■ **THE PROBLEM**:
Set the whole listing down again, word for word, with no pictures.

■ **DATA**:
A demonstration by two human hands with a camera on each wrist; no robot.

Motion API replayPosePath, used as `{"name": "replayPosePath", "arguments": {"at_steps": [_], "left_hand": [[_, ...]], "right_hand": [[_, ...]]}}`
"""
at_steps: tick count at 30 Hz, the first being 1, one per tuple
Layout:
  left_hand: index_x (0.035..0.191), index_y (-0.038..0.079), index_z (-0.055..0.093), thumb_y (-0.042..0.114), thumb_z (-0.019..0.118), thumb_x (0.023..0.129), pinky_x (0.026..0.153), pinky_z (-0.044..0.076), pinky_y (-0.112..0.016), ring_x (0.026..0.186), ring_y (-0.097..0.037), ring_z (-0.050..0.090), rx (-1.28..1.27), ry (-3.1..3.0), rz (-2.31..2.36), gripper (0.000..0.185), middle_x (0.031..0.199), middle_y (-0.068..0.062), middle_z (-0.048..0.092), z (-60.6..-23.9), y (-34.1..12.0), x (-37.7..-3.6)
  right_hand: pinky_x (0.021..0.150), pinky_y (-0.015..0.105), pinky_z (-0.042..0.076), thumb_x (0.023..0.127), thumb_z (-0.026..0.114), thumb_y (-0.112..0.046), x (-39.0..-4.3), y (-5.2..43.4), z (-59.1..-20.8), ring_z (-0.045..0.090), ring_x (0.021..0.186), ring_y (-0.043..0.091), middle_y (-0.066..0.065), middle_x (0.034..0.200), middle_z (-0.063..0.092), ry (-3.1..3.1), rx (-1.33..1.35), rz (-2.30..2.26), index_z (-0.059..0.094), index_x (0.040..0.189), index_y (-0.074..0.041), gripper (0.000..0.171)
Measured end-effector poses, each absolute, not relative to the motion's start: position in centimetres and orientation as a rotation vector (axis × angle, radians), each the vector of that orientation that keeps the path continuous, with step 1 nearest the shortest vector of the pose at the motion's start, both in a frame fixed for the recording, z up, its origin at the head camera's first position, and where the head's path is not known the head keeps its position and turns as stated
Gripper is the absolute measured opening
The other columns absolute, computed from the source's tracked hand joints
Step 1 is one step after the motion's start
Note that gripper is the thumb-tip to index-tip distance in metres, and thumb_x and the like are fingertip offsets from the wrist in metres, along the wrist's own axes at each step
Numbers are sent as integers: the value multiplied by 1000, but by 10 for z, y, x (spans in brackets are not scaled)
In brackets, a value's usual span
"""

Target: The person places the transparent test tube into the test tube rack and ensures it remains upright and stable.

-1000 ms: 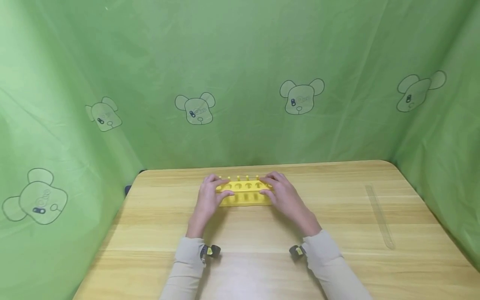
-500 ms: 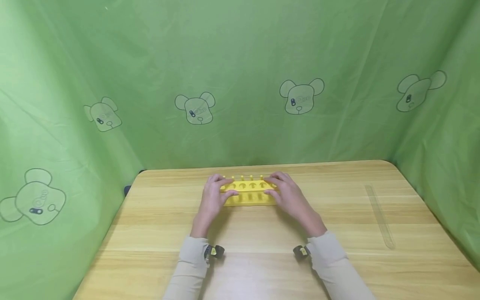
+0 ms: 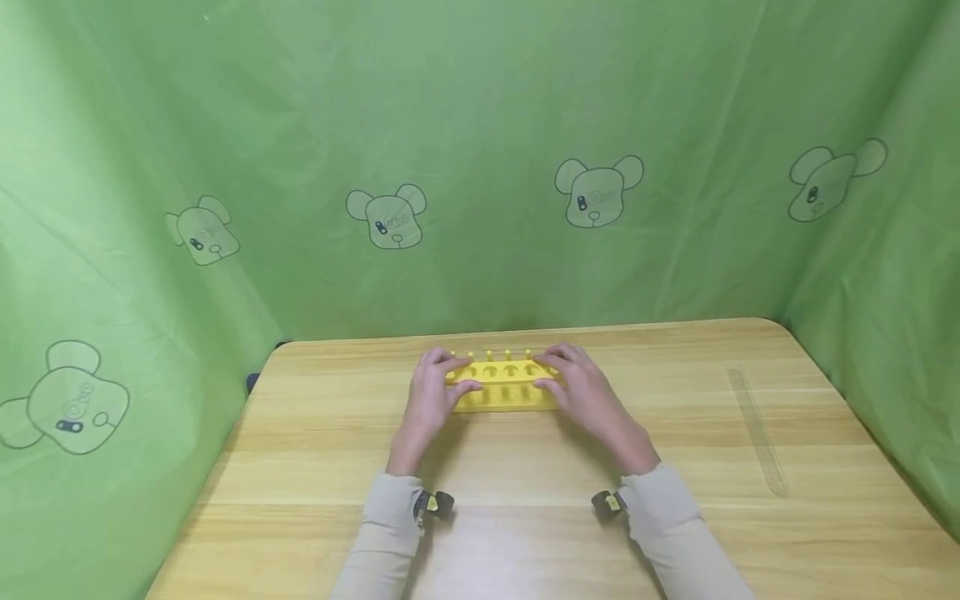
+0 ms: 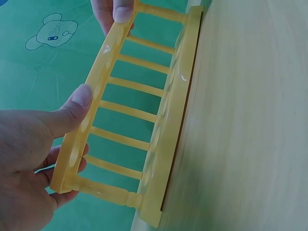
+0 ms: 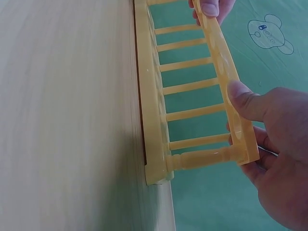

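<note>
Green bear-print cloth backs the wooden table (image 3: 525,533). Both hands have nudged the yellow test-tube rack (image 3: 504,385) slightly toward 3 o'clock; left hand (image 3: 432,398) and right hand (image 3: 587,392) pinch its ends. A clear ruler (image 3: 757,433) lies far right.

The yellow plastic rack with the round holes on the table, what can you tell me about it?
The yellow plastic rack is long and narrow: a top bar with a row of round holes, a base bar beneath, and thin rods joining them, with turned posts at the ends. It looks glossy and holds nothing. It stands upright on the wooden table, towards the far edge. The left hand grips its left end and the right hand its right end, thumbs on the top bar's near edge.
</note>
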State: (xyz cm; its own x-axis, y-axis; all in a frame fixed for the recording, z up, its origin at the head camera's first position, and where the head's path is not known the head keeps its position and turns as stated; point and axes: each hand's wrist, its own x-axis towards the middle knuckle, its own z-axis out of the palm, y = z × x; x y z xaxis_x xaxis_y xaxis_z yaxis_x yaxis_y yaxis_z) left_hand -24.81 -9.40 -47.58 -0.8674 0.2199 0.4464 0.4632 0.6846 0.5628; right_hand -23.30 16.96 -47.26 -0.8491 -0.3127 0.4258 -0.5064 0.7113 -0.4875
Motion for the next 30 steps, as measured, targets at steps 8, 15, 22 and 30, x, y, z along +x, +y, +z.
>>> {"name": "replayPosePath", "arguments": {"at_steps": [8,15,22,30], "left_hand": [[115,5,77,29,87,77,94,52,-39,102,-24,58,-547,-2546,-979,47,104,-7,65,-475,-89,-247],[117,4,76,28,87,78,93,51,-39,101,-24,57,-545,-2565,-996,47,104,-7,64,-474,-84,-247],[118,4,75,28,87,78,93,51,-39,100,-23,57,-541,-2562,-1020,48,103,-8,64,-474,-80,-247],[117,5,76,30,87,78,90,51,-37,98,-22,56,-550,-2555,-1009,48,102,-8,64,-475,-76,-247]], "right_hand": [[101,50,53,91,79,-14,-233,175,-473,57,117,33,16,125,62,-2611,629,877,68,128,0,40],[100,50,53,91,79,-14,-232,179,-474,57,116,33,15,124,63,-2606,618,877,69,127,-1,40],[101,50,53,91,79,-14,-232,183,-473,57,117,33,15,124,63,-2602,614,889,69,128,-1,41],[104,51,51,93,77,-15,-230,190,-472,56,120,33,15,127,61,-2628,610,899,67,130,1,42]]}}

■ **EXERCISE ANSWER**:
A demonstration by two human hands with a camera on each wrist; no robot.

Motion API replayPosePath, used as `{"name": "replayPosePath", "arguments": {"at_steps": [_], "left_hand": [[_, ...]], "right_hand": [[_, ...]]}}`
"""
at_steps: tick count at 30 Hz, the first being 1, one per tuple
Layout:
  left_hand: index_x (0.035..0.191), index_y (-0.038..0.079), index_z (-0.055..0.093), thumb_y (-0.042..0.114), thumb_z (-0.019..0.118), thumb_x (0.023..0.129), pinky_x (0.026..0.153), pinky_z (-0.044..0.076), pinky_y (-0.112..0.016), ring_x (0.026..0.186), ring_y (-0.097..0.037), ring_z (-0.050..0.090), rx (-1.28..1.27), ry (-3.1..3.0), rz (-2.31..2.36), gripper (0.000..0.185), middle_x (0.031..0.199), middle_y (-0.068..0.062), middle_z (-0.048..0.092), z (-60.6..-23.9), y (-34.1..12.0), x (-37.7..-3.6)
  right_hand: pinky_x (0.021..0.150), pinky_y (-0.015..0.105), pinky_z (-0.042..0.076), thumb_x (0.023..0.127), thumb_z (-0.026..0.114), thumb_y (-0.112..0.046), x (-39.0..-4.3), y (-5.2..43.4), z (-59.1..-20.8), ring_z (-0.045..0.090), ring_x (0.021..0.186), ring_y (-0.043..0.091), middle_y (-0.066..0.065), middle_x (0.034..0.200), middle_z (-0.063..0.092), ry (-3.1..3.1), rx (-1.33..1.35), rz (-2.30..2.26), index_z (-0.059..0.094), index_x (0.040..0.189), index_y (-0.074..0.041), gripper (0.000..0.171)
Measured end-effector poses, each absolute, not relative to the motion's start: position in centimetres and orientation as a rotation vector (axis × angle, radians), each the vector of that orientation that keeps the path continuous, with step 1 nearest the shortest vector of the pose at the motion's start, both in a frame fixed for the recording, z up, its origin at the head camera's first position, and where the head's path is not known the head keeps its position and turns as stated
Gripper is the absolute measured opening
The other columns absolute, computed from the source's tracked hand joints
Step 1 is one step after the motion's start
Note that gripper is the thumb-tip to index-tip distance in metres, and thumb_x and the like are fingertip offsets from the wrist in metres, along the wrist's own axes at each step
Numbers are sent as integers: the value multiplied by 1000, but by 10 for z, y, x (spans in brackets are not scaled)
In brackets, a value's usual span
"""

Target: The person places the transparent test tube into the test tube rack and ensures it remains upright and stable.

-1000 ms: 
-500 ms: 
+0 ms: 
+0 ms: 
+0 ms: 

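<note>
Green bear-print cloth backs the wooden table (image 3: 525,533). Both hands have nudged the yellow test-tube rack (image 3: 504,385) slightly toward 3 o'clock; left hand (image 3: 432,398) and right hand (image 3: 587,392) pinch its ends. A clear ruler (image 3: 757,433) lies far right.

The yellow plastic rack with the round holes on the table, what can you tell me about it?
The yellow plastic rack is long and narrow: a top bar with a row of round holes, a base bar beneath, and thin rods joining them, with turned posts at the ends. It looks glossy and holds nothing. It stands upright on the wooden table, towards the far edge. The left hand grips its left end and the right hand its right end, thumbs on the top bar's near edge.
</note>
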State: (xyz cm; its own x-axis, y-axis; all in a frame fixed for the recording, z up, its origin at the head camera's first position, and where the head's path is not known the head keeps its position and turns as stated; point and axes: each hand's wrist, its own x-axis towards the middle knuckle, its own z-axis out of the palm, y = z × x; x y z xaxis_x xaxis_y xaxis_z yaxis_x yaxis_y yaxis_z) left_hand -24.81 -9.40 -47.58 -0.8674 0.2199 0.4464 0.4632 0.6846 0.5628; right_hand -23.30 16.96 -47.26 -0.8491 -0.3127 0.4258 -0.5064 0.7113 -0.4875
Motion for the next 30 steps, as measured, targets at steps 8, 15, 22 and 30, x, y, z along +x, +y, +z.
>>> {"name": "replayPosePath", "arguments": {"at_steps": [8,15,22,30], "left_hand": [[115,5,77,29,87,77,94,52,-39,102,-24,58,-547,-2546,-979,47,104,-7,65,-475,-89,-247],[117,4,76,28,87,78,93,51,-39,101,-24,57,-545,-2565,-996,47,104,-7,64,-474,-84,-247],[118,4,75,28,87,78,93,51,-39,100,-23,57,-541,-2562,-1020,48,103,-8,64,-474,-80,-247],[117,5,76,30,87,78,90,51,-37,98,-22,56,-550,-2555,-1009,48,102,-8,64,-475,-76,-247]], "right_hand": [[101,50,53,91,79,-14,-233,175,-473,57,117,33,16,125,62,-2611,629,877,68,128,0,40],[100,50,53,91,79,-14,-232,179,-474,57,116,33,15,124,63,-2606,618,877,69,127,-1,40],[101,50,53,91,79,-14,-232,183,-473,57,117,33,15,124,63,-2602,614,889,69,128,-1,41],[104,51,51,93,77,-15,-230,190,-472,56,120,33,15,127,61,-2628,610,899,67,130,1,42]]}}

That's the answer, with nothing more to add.